In a move that demonstrates health insurance companies' keenly cultivated moral bankruptcy, several of the country's largest insurers have announced that they would no longer sell child-only health policies. This was their response to the Affordable Care Act, which took effect last week.
The new law ensures that all pediatric well-child visits, including immunisations, hearing and vision screenings, must be covered. The new Patient's Bill of Rights also eliminates most lifetime limits on coverage, bans insurers from denying care to children with pre-existing conditions, and from dropping coverage when a child becomes ill. It was in response to these new regulations that several health insurance companies finally dug down to the cold depths of their compassionless souls and mined this gem: withholding new child-only policies from the individual private market.
This is perplexing because these policies make up only 10% of the market, but then again, every cent counts. Children make up 50% of the US Medicaid population, but they account for only 22% of total Medicaid expenditures. Each child costs an average of $1,856 per year, compared to the average annual annual cost per adult of $6,631. Yet, our insurance companies still think that the burden of ill children weighs too heavily on their corporate shoulders.
One loophole to the landmark law is that insurers still may impose lengthy waiting periods after a child receives a devastating diagnosis. An extended, arduous waiting period for a child newly diagnosed with leukemia can be just as catastrophic as denial of coverage. Anyone who has ever been put on hold while on the phone to an insurance company has a clue about how long this "waiting period" is likely to be. Your nine-year-old with leukemia is expected to pray for a miracle while the insurance company highlights your itemised bill. IV? Fine. Painkillers? Apologies, but budgets are tight this year.
Another ambiguity in the law allows insurers to impose a monetary cap on the sickest children's care, as long as this decision is made in good faith. Why shouldn't it be? Clearly, there's no conflict of interest. What if the mother whose child who needs a heart transplant were asked what the financial cap on her daughter's care should be? At least she is not plagued by the need to increase shareholder value, only by the desire to see her child reach her 10th birthday.
An estimated 11.4% of American children – 8.8 million – are uninsured. That number varies greatly from state to state. In Texas, 20% of children are uninsured. The question that is central to this debate remains: who are the uninsured? Many buy into the propagandised myth: the uninsured are the lazy, the unemployed, the lower-class, the ethnic immigrants. According to the department of health and human services, however, 48% of uninsured Americans are white. Hispanics do have a higher uninsured rate proportionally, but research has found that this is because they are more likely to be employed in jobs that do not offer health insurance, such as construction and agriculture.

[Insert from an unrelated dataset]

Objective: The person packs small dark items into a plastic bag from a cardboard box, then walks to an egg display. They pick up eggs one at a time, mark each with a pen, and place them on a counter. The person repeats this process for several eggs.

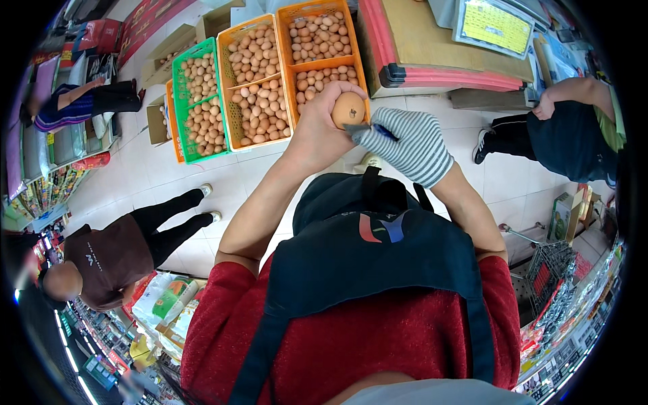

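Observation:
My left hand (317,125) is bare and holds a brown egg (348,108) up in front of me. My right hand (405,143) wears a grey striped glove and grips a blue pen (378,129), its tip touching the egg's lower side. Both hands hover just in front of the orange crates (291,81) filled with several brown eggs. A dark apron over a red shirt fills the lower part of the view.
A green crate (181,101) of eggs stands left of the orange ones, with cardboard boxes behind. A wooden counter (432,47) is at top right. One person stands at left (111,253), another at right (574,125), a third at far left. A shopping cart (553,270) is at right.

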The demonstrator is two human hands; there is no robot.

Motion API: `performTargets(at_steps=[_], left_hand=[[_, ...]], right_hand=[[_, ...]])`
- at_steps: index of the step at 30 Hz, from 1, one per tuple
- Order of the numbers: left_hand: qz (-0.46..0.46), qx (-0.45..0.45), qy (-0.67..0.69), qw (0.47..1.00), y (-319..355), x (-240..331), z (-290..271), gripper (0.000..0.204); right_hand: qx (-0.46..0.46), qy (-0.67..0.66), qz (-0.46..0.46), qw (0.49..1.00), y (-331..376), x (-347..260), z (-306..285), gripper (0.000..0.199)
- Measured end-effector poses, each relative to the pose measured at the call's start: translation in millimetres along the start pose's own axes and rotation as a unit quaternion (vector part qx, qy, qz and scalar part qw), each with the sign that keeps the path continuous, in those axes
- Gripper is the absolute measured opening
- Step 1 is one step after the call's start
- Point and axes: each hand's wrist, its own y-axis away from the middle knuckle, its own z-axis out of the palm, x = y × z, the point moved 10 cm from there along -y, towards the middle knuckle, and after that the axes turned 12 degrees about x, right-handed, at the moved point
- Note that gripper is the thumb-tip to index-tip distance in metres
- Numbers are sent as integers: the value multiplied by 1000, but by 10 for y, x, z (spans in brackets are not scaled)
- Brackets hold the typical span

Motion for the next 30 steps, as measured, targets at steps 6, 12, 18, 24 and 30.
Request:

The great majority (79%) of the uninsured are US citizens. In 2004, almost half the uninsured (46%) worked full-time, and 28% worked part-time. They remain uninsured largely because their companies do not offer health coverage.
One reason that Texas, for instance, has so many uninsured is not because they are all unemployed "Messicans", but because the economy depends upon small businesses, which cannot afford to provide their employees with insurance. These employees make too much to qualify for Medicaid, and there are no unions in place; hence, very large numbers of working-class people remain uninsured.
In order to qualify for Medicaid, one can earn up to 185% of federal poverty level, which is around $22,000 in most states. So, if your family of four makes more than $40,700, you don't qualify for Medicaid. The cheapest healthcare for a family costs around $13,000 per year, which poses the question for middle-class families: would you rather feed your kids or insure them? I wouldn't spend a third of my paycheck on health insurance.
So, who are the uninsured? Working-class US citizens. They are not lazy; they're smart, and they're trying to make ends meet. The uninsured aren't "they". They're us. It's our children who are being deprived of even basic treatments, such as antibiotics.
How tragic that the richest, most prosperous country in the world is comfortable allowing its children to suffocate to death. Literally. Asthma, you see, is one of those pre-existing conditions in the fine print you missed, sir (or madam). Breathing treatments may or may not be part of your preferred plan. While we look into that matter, please, just listen to Mariah Carey while you wait on hold and watch your child asphyxiate.